Dav1d: performance and completion of the first release

twotwotwo · on Nov 22, 2018

It's super neat to see desktop-class machines should be able to play 1080p AV1 fine with zero hardware support.

I think the lack of mention of GPUs in the post means the answer will be "no", but is this an area where open-source folks could realistically someday lean on the GPU for any help with decoding at all?

I see mentions of CPU/GPU "hybrid decoding" from GPU vendors, but can imagine that might only be something realistically possible with the lower-level access to the GPU the vendor's own driver team has, not via the documented shader languages and APIs.

jbk · on Nov 23, 2018

> I think the lack of mention of GPUs in the post means the answer will be "no", but is this an area where open-source folks could realistically someday lean on the GPU for any help with decoding at all?

Very very hard to do, with standard GPU APIs. You need GPU assembly to do great stuff, and this is rarely available or cross-GPUs.
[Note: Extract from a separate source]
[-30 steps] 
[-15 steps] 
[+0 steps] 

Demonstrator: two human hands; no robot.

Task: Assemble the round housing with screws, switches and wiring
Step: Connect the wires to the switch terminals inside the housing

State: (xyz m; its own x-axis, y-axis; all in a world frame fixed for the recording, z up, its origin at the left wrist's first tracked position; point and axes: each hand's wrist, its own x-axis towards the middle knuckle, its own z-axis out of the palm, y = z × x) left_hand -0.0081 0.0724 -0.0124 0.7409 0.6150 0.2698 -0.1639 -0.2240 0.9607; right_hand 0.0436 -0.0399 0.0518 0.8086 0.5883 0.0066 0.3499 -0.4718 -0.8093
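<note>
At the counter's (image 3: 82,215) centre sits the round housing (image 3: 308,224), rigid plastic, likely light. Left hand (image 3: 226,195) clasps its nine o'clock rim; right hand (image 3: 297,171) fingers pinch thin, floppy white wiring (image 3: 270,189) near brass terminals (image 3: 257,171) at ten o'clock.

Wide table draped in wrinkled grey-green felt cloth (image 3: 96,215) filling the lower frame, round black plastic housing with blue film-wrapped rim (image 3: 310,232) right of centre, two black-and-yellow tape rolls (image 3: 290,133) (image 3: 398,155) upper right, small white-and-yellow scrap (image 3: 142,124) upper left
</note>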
Also, the issue is that, after SIMD, the run time of the things that are easy to parallelize (therefore GPU-izable) is around 25% or 30%. Which could offer some improvements, but not a x2 improvement.

Also, CPU <-> GPU memory transfer need to be avoided, on desktop, or mobiles where the memory access is not uniform, because this adds a lot of I/O latency.

So, some things are doable, but a full "GPGPU decoder" is unlikely...

twotwotwo · on Nov 24, 2018

Thanks, seemed like something like this might be the case, but good to hear it confirmed and the details. And thanks again for the work on dav1d!

CyberDildonics · on Nov 22, 2018

Why would it take 'low level' GPU access to accelerate video decoding? OpenGL has had compute buffers for years now.

twotwotwo · on Nov 22, 2018

The motivating observation here is that I know of a few GPU vendors offering hybrid decoding for HEVC and VP9, but no hybrid decoders put together by the open-source community. (Counterexamples are interesting!)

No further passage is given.